Le SNC n'est pas uniquement en relation avec le monde extérieur à travers les boucles nerveuses sensori-motrices : il agit également sur des glandes et organes du corps, soit directement par le système nerveux végétatif, soit par l'intermédiaire du système sanguin (sécrétion d'hormones). Réciproquement, il est sensible aux modifications du milieu intérieur, notamment hormonales. Par exemple, l'hormone de croissance joue un rôle sur l'allongement du sommeil paradoxal et sur la synthèse des protéines dans le cerveau. Le sommeil paradoxal est également fortement impliqué dans la synthèse des protéines, ce qui semble lui conférer un certain rôle dans les phénomènes de consolidation des souvenirs (Chapouthier, 1989 ; Leconte, 1989 ; Maquet, 2001), bien que la privation de sommeil paradoxal, qui agit sur l'humeur et sur la concentration, n'aboutisse pas systématiquement à un déficit mnésique (Trillet et Laurent, 1988).

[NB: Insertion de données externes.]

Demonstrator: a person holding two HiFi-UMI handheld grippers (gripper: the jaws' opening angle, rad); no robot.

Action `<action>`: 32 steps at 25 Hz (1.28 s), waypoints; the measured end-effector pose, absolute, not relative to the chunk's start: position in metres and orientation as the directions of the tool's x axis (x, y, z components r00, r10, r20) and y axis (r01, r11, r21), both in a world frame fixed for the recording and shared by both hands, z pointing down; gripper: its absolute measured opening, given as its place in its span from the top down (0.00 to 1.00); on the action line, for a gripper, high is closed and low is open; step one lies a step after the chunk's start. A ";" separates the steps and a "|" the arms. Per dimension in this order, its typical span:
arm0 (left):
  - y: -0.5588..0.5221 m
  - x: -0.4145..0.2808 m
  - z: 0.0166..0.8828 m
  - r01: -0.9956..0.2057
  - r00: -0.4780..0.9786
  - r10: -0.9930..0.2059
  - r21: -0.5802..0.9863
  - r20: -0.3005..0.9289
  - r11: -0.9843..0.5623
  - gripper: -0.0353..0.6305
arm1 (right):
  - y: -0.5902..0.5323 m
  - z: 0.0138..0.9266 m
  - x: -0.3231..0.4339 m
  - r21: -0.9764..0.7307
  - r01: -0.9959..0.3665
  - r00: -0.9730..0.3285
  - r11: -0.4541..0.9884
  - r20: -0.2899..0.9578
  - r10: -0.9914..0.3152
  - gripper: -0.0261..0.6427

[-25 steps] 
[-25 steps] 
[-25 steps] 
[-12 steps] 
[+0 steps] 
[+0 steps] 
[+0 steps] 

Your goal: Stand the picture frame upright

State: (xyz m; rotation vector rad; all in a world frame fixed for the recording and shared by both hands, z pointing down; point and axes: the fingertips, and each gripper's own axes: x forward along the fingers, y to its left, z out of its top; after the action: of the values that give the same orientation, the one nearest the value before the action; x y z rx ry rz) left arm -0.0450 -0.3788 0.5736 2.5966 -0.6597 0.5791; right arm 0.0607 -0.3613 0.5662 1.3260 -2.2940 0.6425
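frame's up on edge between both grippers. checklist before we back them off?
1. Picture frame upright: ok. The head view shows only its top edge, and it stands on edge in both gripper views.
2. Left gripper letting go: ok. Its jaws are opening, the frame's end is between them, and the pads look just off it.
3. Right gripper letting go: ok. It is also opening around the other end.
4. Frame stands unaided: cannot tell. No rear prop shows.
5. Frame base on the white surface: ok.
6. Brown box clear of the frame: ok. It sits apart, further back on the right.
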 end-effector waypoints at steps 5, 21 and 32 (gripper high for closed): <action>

Dans l'état actuel des connaissances en biochimie, il est impossible de démontrer l'existence d'un codage chimique de la mémoire sur le modèle du codage des informations génétiques par l'ADN. Par contre, les travaux « ‘s'orientent vers la recherche de corrélats entre certains phénomènes chimiques cérébraux et les phénomènes mnésiques’» (Chapouthier, 1989, p.8 ; Parkin, 1987).

La neurophysiologie et la neuropharmacologie permettent de recenser certaines substances chimiques libérées par les neurones des circuits de la mémoire ainsi que leurs effets facilitateurs ou inhibiteurs sur la performance. Le système est si complexe qu'une substance pourra tour à tour se révéler facilitatrice, inhibitrice ou sans effet en fonction des situations (dose administrée, moment de l'administration,... Trillet et Laurent, 1988). Bien entendu, ces recherches sont capitales dans le domaine de la prise en charge des patients souffrant de troubles consécutifs à un dysfonctionnement biochimique du cerveau (notamment les démences).

L'idée de trace mnésique se rapporte à l'ensemble de modifications électriques et chimiques produites dans le SNC. Le potentiel électrique se déplace le long de la cellule par vagues ou pics (potentiel d'action) pendant la durée d'une stimulation extérieure (cas de la perception) mais se poursuit également après la stimulation. Dans certaines structures du cerveau responsables de la mémoire (hippocampe), la potentialisation à long terme est particulièrement présente, ce qui laisse supposer une sorte de consolidation de la trace par répétition de stimulation neuronale (Ito, 1994). Cette idée de consolidation est assez compatible avec les observations neuropsychologiques concernant les traumatismes crânio-encéphaliques, où, suite à un choc, un accident cérébral ou une perte de connaissance (coma), et après recouvrement des fonctions mnésiques normales (fin de l'amnésie post-traumatique), la personne ne peut accéder à certains souvenirs couvrant une période relativement courte antérieure au traumatisme. Tout se passe comme si ces informations n'avaient pu être consolidées en mémoire (Giroire, Mazaux et Barat, 1991).

Les mécanismes neuronaux offrent bien d'autres analogies avec les mécanismes d'apprentissage au niveau psychologique. Nous citerons comme exemples :

  • l'effet de la répétition d'une stimulation sur la stabilisation d'une connexion, parallèle à l'effet de la répétition d'une expérience sur sa rétention,

  • les modifications de circuits après lésions de certaines voies comparables aux changements de stratégies lorsqu'un but ne peut plus être atteint par la voie habituelle (idée de vicariance),

  • la stabilisation, la régression de réseaux ou la réorganisation des cartes somatotopiques en fonction de l'utilisation des circuits (Changeux, 1983), similaires à l'apprentissage par l'action, l'expertise, l'acquisition de connaissances et leur ré-organisation avec l'expérience et la perte des savoirs et savoir-faire non entretenus.

Ces analogies font toutes référence à la notion de plasticité cérébrale, qui est le mécanisme neuronal de base du fonctionnement de la mémoire (Squire, 1982).